Your Unit 1 Benefits Are Changing

Maria Mustafa General

Unit 1 members approved a new Unit 1 Benefits Model at the December General Membership meeting.  The new benefits model will take effect on January 1, 2011.

Please read this annoucement carefully.  The new Unit 1 benefits model will have a significant impact on benefits claims procedures and, depending on when you make your claim, the amount of money you may be entitled to receive.

NOTE: These changes DO NOT affect your Unit 1 Dental Benefits

1) NEW BENEFITS MODEL OVERVIEW

Non-Dental benefits come from a $150,000 benefits fund, which the Employer is mandated to provide us with under the terms of our collective agreement.

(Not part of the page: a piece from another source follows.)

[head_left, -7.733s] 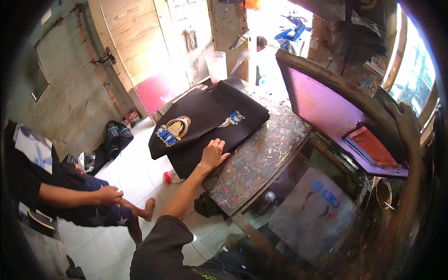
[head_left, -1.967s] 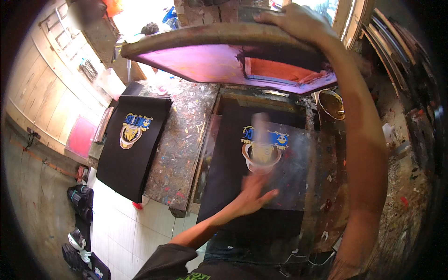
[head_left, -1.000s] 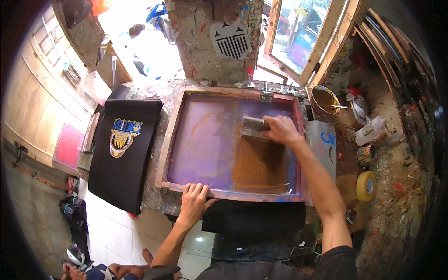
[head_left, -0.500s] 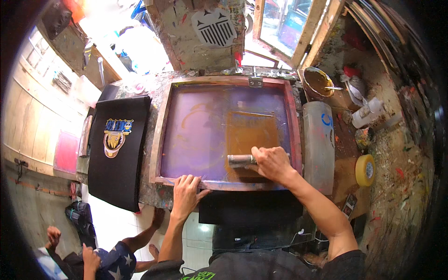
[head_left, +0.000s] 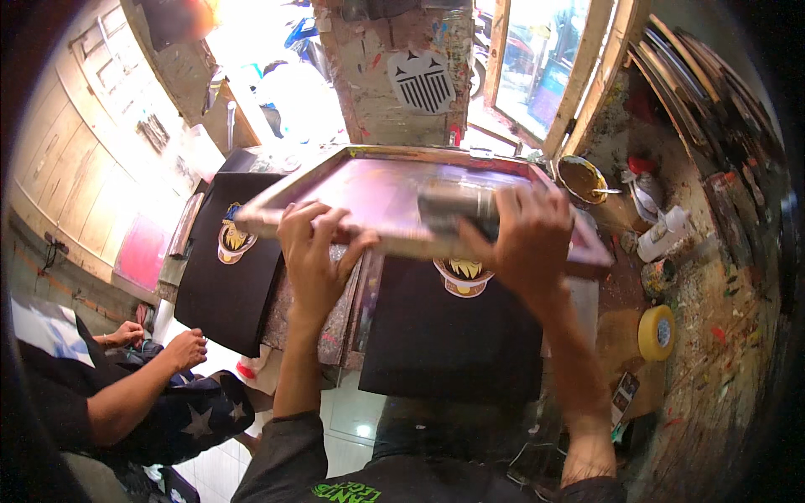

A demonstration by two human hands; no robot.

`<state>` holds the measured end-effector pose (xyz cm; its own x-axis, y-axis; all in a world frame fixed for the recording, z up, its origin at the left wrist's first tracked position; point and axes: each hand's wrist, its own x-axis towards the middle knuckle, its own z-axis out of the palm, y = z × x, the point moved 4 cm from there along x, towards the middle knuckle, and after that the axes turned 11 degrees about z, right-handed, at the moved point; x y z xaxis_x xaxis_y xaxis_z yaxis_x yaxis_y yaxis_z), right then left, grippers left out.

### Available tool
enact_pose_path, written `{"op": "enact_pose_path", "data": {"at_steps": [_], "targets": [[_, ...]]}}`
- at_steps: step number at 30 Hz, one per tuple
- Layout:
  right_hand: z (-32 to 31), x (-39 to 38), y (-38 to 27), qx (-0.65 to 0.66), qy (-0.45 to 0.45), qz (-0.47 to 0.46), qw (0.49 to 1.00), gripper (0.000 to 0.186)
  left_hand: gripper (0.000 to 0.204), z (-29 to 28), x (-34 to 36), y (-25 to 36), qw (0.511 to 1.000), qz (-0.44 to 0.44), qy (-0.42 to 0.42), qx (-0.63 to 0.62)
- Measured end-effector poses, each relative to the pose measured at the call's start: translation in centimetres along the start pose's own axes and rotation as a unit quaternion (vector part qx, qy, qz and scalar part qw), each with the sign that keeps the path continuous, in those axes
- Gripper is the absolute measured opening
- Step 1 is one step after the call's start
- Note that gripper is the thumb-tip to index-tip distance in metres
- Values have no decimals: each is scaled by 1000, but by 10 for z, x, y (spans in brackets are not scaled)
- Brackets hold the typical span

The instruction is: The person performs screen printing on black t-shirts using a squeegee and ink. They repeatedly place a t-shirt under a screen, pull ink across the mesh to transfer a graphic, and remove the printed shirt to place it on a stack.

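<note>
A wooden-rimmed printing screen (head_left: 398, 244) is tilted, its near edge raised off the bench. My left hand (head_left: 312, 251) is closed on that near edge, left of the middle. Blurred by motion, my right hand (head_left: 534, 239) holds a squeegee (head_left: 449, 205) above the mesh, near the right part of the rim; whether it also grips the rim I cannot tell. Below the screen lies a black cloth (head_left: 453, 344) with a yellow, brown and white printed figure (head_left: 464, 281) partly hidden by the rim. Another black cloth (head_left: 220, 298) with a similar print lies to the left.
At the right stand a bowl of brown ink (head_left: 579, 178), a white bottle (head_left: 662, 235) and a yellow tape roll (head_left: 656, 333). A person's hands (head_left: 184, 350) are close by at the lower left. A wooden post (head_left: 394, 75) rises behind the bench.
The screen's near edge has been lifted, uncovering the black cloth and print. Both my hands have risen with it, the squeegee still in the right. The person at left has come closer.
</note>
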<state>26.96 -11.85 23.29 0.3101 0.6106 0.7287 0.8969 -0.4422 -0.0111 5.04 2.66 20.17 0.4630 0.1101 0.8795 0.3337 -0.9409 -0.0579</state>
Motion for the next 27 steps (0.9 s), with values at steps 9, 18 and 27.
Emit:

Under our current benefits model, individuals are entitled to a maximum of $250/two years for vision care, $100/year for UHIP, and $100/year for childcare.  Claims are processed throughout the academic year on a first come, first serve basis.  Members always receive the maximum amount to which they are entitled, regardless of the amount of money remaining in the benefits fund.

Under the new benefits model, individual entitlements remain the same.  Total benefits expenditures for Vision and UHIP will be capped at $90,000 and $30,000 respectively during the regular academic year (September – April) OR until the cap is reached (whichever comes first).  A small amount of money ($20,000 for Vision; $5,000 for UHIP) will be held back for the summer months.

During the regular academic year (or until the cap is reached), Vision and UHIP claims will be processed on a first come, first serve basis.  Members will receive the maximum amount to which they are entitled.  During the summer months (or after the cap is reached), all claims are processed and reimbursed at the end of the semester.  Individual reimbursements will depend on how much money is left in the benefits fund. In other words, members who claim during the summer months will have their maximum entitlement reduced in years with high benefits expenditures. In years with low benefits expenditures, the maximum entitlement will not change during the summer months.

Childcare benefit expenses are negligible at present and will not be subject to a cap.

The maximum individual reimbursement is the lesser of the remaining funds divided by the number of claims and the current benefit ($250 for Vision; $100 for UHIP).

2) INDIVIDUAL BENEFITS UNDER THE NEW MODEL

 
VISION CARE
Entitlement: The maximum entitlement remains $250 / two years.
Claims Procedure: Vision Care claims are processed on a first come first serve basis during the Fall and Winter terms (or until expenditures reach the $90,000 cap).During this period, the amount of money applied for is the amount members will receive.
During the Summer terms (or after the $90,000 cap is reached), vision care claims are held until the end of the term. The maximum amount members receive depends on how much money is left in the Vision care fund. In some years, members will still be entitled to claim the maximum. In other years, members may be entitled to less than $250.

UHIP
Entitlement: The maximum entitlement remains $100/ year.
Claims Procedure:  UHIP claims are processed on a first come first serve basis during the Fall and Winter terms (or until expenditures reach the $30,000 cap).During this period, the amount of money applied for is the amount members will receive.
During the Summer terms (or after the $30,000 cap is reached), UHIP claims are held until the end of the term. The maximum amount members receive depends on how much money is left in the Vision care fund. In some years, members will still be entitled to $100, In other years, members may be entitled to less than $100.

CHILDCARE:
Entitlement: The maximum entitlement remains $100/ year.
Claims procedure
: Childcare claims are processed on a first come, first serve basis throughout the academic year.

3) WHY WAS A NEW BENEFITS MODEL NECESSARY?

Over the past five years, Unit 1 benefits expenditures have frequently exceeded the amount of money the Employer is obligated to provide for benefits under the collective agreement.We attempted to negotiate a reasonable increase to benefits funds during the last round of bargaining, but the Employer refused to contribute any new money to benefits—even after Unit 1 members went on strike.

After a week on strike, in November 2009 a slim majority of Unit 1 members voted to accept a collective agreement that did not include any new money for benefits. During the negotiation process, the bargaining team repeatedly informed Unit 1 members that: a) their benefits funds were in deficit and b) ratification of this agreement would result in benefits cuts.

The upcoming changes to Unit 1 benefits are necessary to restore the fiscal health of our over-stretched benefits funds in the absence of any new money for benefits from the Employer.

3) HOW WAS THE CAPPED MODEL CHOSEN?

The benefits committee investigated several ways of achieving an overall reduction in Unit 1 benefits expenditures. We distilled our research down into three different benefits reduction models, which we brought to the membership for discussion at the October and December GMMs.One of these models was a straight reduction to individual benefits entitlements. The other two were capped distribution models. After a thorough discussion, the membership voted to accept the capped distribution model presented here.

Interested members can read the minutes of this discussion at the next General Membership Meeting.